Fookie-Lyn: I have nothing against "neutral tint"--it was resting idly on my palette and I never used it, so it's gone and not missed...
That rule about no yellow glazes on top is one of those "no-nos" that I know about in theory...and keep trying to subvert in practice...only to regret it.

Marquisina--I think I need a big "DON"T FIDDLE" flashing sign in my room ... it should alternate with "DON"T FORGET MARGINS" sign which would flash when I draw the picture.

This is fun


05-14-2003, 06:51 AM
Don't bite off more than you can chew, then cry when you choke! That's a kind of folksy way of saying not to be overly ambitious when you start out.

Learn the basics before trying to do complex subjects. There are dozens of kinds of flowers with simple shapes which would let someone learn about having one petal on top of or behind another, shadows, making the centers recede, etc. Why does everyone seem to want to begin with a rose! Surely one of the more complex floral shapes around.

Same thing with buildings. Pick a simple one and learn to do the perspective right, the roof line, the windows, doors, and surrounding trees and shrubs before trying to do a whole street or the palace at Versailles.

I guess you could say when learning to use watercolors that it is good to crawl before you walk and walk before you run. Soon you'll be dancing around with the best. In other words, practice, practice, practice.

05-14-2003, 08:03 AM
I'm sure I've committed all the "no-no's" at least once. But I also like the sentence that says, "There are no rules in watercolors; just consequences".

And is it BillyG that says, "Paint like a millionaire!". I like that rule; which I would like to apply more often.

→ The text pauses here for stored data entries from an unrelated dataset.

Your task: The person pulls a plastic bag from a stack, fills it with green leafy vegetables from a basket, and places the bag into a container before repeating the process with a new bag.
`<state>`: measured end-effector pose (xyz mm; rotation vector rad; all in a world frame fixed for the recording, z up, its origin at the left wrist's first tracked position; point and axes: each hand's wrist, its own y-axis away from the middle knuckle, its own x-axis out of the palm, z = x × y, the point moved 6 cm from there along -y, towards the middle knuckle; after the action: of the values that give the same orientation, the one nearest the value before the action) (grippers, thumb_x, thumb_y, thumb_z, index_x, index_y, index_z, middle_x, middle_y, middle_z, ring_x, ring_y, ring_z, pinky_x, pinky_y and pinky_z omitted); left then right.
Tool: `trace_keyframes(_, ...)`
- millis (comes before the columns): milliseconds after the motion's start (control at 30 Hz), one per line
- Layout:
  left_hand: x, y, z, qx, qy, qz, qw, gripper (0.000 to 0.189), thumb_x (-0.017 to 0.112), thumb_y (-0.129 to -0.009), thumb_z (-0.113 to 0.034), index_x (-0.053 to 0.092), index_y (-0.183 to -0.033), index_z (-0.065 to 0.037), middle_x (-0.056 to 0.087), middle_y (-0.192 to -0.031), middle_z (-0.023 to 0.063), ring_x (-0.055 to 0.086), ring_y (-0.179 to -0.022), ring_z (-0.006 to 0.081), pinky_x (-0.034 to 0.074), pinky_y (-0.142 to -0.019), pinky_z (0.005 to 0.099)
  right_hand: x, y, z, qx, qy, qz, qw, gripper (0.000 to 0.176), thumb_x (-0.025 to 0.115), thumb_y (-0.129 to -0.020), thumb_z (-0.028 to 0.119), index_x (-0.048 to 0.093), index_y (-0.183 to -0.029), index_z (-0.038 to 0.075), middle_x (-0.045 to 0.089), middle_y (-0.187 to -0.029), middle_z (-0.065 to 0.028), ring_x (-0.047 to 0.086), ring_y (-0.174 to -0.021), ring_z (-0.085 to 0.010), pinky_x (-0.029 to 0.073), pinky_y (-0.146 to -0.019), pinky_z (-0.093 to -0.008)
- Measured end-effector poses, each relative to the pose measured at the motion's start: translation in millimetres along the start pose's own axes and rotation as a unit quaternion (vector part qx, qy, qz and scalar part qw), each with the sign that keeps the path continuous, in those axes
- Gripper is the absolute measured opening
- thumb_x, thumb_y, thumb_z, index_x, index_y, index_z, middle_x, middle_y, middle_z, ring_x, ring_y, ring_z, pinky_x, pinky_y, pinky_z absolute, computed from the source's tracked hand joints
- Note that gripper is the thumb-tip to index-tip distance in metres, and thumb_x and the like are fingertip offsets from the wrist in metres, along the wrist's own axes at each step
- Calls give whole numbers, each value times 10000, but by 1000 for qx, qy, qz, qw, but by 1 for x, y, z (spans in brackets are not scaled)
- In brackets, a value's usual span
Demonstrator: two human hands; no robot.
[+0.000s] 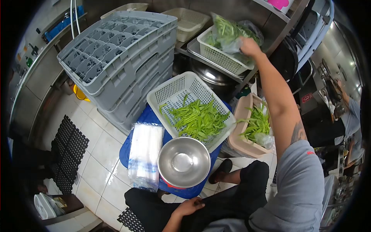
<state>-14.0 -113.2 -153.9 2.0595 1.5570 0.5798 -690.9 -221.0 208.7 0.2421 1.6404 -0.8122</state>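
My right hand (250,47) reaches to the upper right, its fingers closed on a clear plastic bag of leafy greens (227,33). The bag sits over a white perforated basket (222,57) on a metal shelf. Low in the view, my left hand (188,207) rests on my thigh, loosely open and holding nothing. In front of me, a larger white basket (162,91) holds a heap of loose green leaves and stems (199,118). An empty steel bowl (184,162) stands at its near edge, beside a pack of clear plastic bags (145,154).
The basket, bowl and pack rest on a blue surface (124,152). Grey stacked glass racks (119,65) rise on the left. To the right, a beige bin (237,137) contains more greens (257,123). A black mat (69,149) lies on the tiles. Other people (349,116) are at far right.
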Motion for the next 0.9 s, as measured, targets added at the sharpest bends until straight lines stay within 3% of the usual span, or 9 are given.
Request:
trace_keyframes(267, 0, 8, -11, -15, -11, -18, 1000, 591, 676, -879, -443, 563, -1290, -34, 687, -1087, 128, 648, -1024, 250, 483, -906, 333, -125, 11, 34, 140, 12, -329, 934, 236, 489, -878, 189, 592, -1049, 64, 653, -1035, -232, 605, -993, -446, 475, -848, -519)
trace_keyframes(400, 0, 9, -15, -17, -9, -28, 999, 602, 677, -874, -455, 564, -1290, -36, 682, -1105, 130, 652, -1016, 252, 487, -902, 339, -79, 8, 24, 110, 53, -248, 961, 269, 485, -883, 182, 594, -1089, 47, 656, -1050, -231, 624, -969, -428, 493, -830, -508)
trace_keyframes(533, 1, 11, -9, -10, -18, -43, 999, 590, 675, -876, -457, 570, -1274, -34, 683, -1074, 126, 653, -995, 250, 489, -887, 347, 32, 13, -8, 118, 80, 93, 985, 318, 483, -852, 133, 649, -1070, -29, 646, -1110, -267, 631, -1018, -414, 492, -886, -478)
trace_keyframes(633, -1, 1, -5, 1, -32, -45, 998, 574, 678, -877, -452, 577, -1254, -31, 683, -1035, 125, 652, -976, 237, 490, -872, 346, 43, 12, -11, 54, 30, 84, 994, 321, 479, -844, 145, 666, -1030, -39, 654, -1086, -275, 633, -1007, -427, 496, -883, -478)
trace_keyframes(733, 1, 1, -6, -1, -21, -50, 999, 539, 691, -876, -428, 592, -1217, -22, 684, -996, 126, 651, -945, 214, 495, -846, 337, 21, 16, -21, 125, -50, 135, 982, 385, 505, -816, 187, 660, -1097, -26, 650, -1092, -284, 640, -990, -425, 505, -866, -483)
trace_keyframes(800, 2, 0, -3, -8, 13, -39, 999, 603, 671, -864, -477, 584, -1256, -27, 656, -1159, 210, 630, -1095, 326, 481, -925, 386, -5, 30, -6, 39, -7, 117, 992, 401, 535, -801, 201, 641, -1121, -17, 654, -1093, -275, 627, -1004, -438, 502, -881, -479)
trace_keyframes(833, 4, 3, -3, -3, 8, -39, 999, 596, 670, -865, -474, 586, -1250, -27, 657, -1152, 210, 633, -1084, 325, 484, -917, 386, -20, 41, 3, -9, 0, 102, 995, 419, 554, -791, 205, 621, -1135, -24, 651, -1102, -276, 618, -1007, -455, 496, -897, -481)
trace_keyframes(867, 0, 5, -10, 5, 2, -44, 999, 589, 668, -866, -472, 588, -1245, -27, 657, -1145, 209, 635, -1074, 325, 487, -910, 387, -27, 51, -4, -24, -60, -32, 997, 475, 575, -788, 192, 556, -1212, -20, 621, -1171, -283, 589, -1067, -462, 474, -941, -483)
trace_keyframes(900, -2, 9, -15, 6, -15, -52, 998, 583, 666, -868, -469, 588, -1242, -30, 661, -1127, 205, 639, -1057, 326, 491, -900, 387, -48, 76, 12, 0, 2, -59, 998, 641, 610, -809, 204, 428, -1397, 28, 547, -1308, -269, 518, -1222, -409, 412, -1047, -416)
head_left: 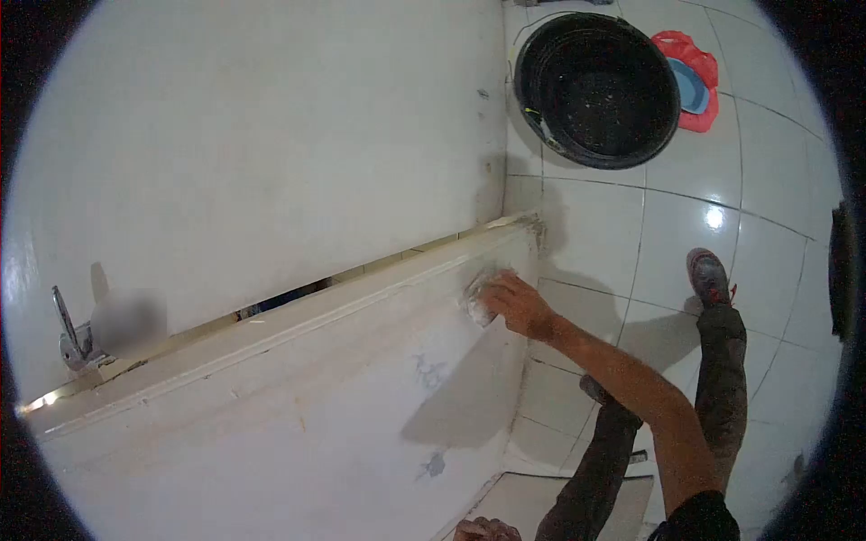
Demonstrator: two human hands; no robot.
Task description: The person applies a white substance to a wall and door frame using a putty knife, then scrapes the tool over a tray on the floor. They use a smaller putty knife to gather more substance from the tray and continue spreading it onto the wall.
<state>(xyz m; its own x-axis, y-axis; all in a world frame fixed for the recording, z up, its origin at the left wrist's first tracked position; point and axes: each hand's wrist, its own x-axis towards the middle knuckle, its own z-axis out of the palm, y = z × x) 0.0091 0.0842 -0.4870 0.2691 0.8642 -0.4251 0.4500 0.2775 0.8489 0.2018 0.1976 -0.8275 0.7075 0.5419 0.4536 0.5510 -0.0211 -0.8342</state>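
Observation:
My right hand (512, 305) presses against the white wall (361, 379) beside the door frame, low down near the floor. Its fingers are closed over a crumpled whitish pad or cloth (478, 302), whose exact kind I cannot make out. Around it the wall has a smudged, greyish area, and grey patches (433, 464) mark the surface farther along. At the bottom edge of the view my left hand (487, 529) shows only in part, with its fingers curled. What it holds, if anything, is hidden.
A large black bucket (600, 99) stands on the white tiled floor (591, 230). Beside it a blue dish (687, 87) lies on a red plastic bag (708, 113). The white door (271, 135) has a metal handle (77, 347). My legs and a dusty shoe (708, 275) are on the right.

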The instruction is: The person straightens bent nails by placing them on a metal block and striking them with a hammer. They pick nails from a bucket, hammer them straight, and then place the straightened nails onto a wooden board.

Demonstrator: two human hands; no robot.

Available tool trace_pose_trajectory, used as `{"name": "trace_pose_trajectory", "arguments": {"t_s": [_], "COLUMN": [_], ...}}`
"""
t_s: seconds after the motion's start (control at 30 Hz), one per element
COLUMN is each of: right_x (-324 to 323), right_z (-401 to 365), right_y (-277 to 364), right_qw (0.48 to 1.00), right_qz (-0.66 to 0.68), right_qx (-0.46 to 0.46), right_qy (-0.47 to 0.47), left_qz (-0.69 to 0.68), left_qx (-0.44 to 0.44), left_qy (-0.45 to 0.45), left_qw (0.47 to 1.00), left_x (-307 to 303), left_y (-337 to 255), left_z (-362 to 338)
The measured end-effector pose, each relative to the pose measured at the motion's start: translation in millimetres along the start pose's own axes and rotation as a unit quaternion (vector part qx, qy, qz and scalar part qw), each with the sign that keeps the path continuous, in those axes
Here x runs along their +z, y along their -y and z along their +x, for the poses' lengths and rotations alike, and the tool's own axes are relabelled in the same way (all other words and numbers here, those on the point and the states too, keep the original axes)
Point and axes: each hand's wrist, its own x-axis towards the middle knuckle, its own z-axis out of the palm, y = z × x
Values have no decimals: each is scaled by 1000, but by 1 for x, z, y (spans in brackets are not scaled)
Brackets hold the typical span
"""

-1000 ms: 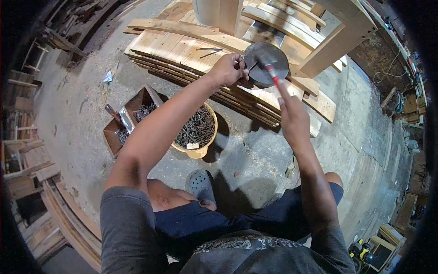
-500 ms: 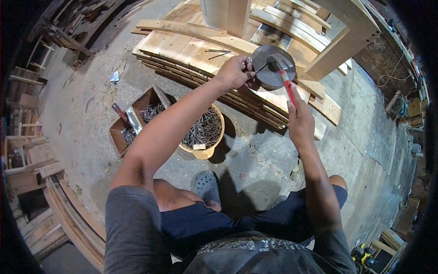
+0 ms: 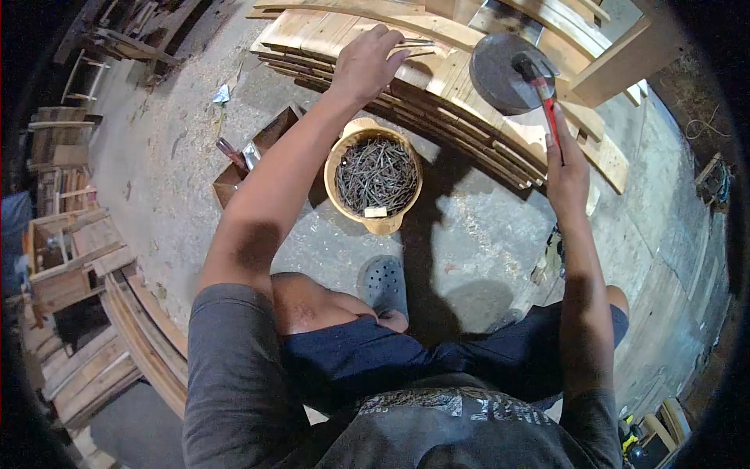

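Observation:
My right hand (image 3: 568, 176) grips the red handle of a hammer (image 3: 545, 102). The hammer's head is over a dark round metal disc (image 3: 500, 82), which rests on the stacked boards. To the left, my left hand (image 3: 363, 69) reaches over the board stack (image 3: 312, 35), thumb and forefinger apart. Beside its fingertips, thin nails (image 3: 418, 41) lie on the top board; the fingers partly cover their near ends. Below, a yellow tub (image 3: 419, 184) on the floor holds a heap of nails (image 3: 376, 173).
Left of the tub, partly behind my left forearm, stands a rusty open box (image 3: 226, 187) with a tool handle sticking out. A wooden post (image 3: 629, 59) rises at the right. Curved boards (image 3: 144, 336) and wooden frames lie at the left.
My left hand has left the disc, where it held a nail, and moved left to the nails on the boards. The hammer stays over the disc. The whole view has shifted.

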Motion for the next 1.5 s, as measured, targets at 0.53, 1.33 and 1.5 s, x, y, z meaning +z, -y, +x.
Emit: {"name": "trace_pose_trajectory", "arguments": {"t_s": [0.53,1.33,1.5], "right_x": [3,-3,0], "right_z": [1,1,0], "right_y": [-1,0,-1], "right_qw": [999,998,998], "right_qz": [30,36,40], "right_qx": [20,54,42], "right_qy": [-6,27,10], "left_qz": [46,122,-29], "left_qx": [204,111,-32], "left_qy": [406,538,575], "left_qw": [890,827,817], "left_x": [46,76,23], "left_y": [3,17,26], "left_z": [-146,-133,-84]}}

My advice is if you decide to buy a book, and I've bought plenty and learned from them, is to decide if you like the style of the author before you decide to copy him/her. Seems like common sense, but I haven't always used common sense I guess.

06-01-2003, 10:24 AM
This post should be rated no so much for beginners but for everyone. Sometimes you have to make a mistake just to see what happens, then learn from it (ask any parent of a teenager). This reminder is great to keep you from doing it again when you forget the lesson.